**Work task:** Find and copy each line in the material below where the string "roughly" occurs.

:::::

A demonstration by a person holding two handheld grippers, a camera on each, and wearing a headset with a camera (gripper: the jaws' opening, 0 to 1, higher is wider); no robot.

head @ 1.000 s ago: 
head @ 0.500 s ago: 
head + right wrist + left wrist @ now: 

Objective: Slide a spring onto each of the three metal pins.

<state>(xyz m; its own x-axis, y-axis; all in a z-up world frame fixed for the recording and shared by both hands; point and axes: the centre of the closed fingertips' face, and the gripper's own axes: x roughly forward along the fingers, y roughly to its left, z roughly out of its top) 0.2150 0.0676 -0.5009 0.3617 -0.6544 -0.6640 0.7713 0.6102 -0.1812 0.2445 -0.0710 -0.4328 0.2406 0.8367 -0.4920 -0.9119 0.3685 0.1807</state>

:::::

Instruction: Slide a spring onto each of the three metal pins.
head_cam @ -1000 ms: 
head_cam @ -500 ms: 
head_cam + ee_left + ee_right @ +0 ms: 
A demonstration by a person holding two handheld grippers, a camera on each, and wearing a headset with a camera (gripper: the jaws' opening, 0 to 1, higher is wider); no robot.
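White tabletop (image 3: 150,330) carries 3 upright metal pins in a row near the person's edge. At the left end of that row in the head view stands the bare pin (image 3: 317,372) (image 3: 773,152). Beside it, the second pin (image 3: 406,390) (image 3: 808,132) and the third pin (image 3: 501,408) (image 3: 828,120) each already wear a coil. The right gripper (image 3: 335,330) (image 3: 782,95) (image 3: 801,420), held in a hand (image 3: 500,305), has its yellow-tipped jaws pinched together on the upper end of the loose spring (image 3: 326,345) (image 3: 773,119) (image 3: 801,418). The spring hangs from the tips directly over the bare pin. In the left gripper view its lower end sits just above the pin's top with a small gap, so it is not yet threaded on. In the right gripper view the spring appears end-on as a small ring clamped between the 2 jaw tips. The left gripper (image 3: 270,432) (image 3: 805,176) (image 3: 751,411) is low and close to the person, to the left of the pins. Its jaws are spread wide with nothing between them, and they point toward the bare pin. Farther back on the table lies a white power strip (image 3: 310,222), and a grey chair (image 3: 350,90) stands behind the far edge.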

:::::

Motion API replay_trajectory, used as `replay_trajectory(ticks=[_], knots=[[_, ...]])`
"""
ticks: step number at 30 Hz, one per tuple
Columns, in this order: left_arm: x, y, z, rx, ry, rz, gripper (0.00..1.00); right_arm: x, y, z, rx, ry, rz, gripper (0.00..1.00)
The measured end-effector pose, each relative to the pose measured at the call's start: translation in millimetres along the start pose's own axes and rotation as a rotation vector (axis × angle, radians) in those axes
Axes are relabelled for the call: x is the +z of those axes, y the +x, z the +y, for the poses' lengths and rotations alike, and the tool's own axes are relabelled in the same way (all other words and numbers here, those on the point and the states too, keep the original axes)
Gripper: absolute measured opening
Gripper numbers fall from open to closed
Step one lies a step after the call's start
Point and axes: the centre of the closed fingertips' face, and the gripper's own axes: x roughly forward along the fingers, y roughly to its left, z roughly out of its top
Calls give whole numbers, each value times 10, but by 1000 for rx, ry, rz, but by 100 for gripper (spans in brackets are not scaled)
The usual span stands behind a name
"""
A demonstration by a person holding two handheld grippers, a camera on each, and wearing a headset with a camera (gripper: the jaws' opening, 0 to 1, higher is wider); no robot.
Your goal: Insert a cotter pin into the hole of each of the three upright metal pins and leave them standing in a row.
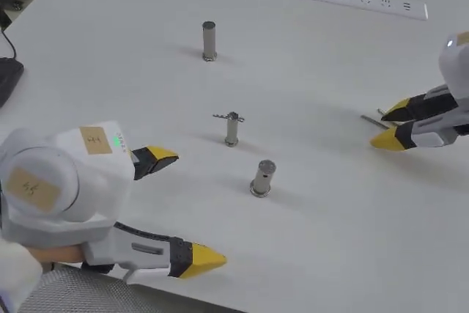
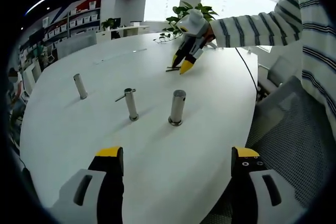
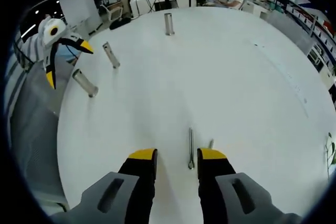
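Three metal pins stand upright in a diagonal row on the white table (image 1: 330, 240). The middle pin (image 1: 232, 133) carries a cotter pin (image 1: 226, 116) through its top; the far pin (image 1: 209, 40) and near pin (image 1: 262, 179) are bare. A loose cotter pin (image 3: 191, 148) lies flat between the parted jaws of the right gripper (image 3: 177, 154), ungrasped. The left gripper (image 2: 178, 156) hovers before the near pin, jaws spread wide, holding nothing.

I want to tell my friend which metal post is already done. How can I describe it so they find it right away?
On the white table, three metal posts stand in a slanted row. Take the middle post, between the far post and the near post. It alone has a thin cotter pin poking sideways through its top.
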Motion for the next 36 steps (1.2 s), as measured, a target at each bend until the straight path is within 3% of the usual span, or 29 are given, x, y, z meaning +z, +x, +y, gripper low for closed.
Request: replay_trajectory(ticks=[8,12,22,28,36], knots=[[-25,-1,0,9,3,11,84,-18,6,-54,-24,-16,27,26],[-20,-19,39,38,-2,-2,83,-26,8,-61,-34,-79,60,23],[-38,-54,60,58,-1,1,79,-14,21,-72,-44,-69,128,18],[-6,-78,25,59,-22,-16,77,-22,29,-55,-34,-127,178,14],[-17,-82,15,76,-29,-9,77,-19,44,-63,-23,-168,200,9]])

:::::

**Response for this exercise:**
<state>(xyz m; its own x-axis, y-axis; all in a z-up world frame fixed for the recording and shared by both hands; point and axes: the centre of the closed fingertips' face, and the gripper's own axes: x roughly forward along the fingers, y roughly to its left, z roughly out of its top) 0.2150 0.0676 -0.5009 0.3617 -0.6544 -0.6640 0.7713 0.6102 -0.1812 0.2445 -0.0710 -0.4328 0.2406 0.8367 -0.4920 -0.9119 0.3685 0.1807</state>
Point and axes: the centre of the closed fingertips' face, and the gripper's own axes: x roughly forward along the fingers, y roughly to its left, z roughly out of its top

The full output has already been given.